Start of Block

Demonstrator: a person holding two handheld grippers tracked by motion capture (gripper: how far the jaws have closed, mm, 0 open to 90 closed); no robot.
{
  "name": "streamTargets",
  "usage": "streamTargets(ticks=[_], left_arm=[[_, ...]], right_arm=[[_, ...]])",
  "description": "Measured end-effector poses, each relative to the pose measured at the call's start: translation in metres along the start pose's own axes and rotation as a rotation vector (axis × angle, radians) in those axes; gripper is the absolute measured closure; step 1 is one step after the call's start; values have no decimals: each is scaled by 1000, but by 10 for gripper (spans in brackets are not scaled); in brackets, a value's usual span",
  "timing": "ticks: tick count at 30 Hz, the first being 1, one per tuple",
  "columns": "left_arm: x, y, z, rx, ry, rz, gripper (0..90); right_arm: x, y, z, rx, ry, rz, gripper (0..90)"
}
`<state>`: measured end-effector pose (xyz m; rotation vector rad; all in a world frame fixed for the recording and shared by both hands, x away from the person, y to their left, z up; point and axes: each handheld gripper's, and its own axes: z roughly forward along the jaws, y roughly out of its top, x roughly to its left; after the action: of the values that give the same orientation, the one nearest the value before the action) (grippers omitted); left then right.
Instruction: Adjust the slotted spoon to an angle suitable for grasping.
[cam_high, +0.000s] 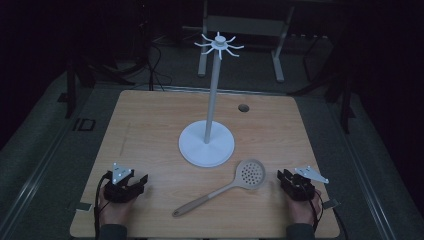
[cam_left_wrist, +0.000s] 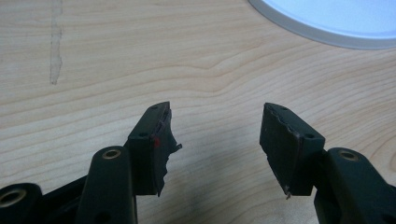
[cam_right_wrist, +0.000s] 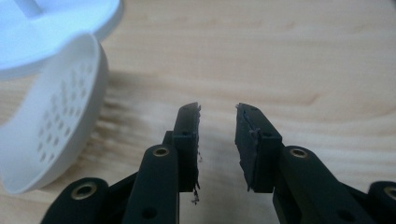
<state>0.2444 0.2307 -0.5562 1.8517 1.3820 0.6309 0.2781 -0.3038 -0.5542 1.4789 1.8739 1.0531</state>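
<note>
High view: slotted spoon (cam_high: 227, 186) is lying just in front of the rack base (cam_high: 206, 143), left gripper (cam_high: 143, 178) wide open and right gripper (cam_high: 280, 175) partly open, both empty; handle likely best gripped mid-length, squarely.

One marking noted: dark block characters resembling "ID" on the grey floor strip (cam_high: 83, 124) just outside the pale wooden tabletop (cam_high: 150, 130), at about nine o'clock of its far-left corner in the high view; the reading is uncertain in the dim light. No other text, label, brand, number or sign is legible on any surface.
</note>
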Motion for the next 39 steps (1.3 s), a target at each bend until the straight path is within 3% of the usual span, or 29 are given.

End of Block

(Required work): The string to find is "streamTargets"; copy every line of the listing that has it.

(Response for this exercise):
  "name": "streamTargets",
  "usage": "streamTargets(ticks=[_], left_arm=[[_, ...]], right_arm=[[_, ...]])",

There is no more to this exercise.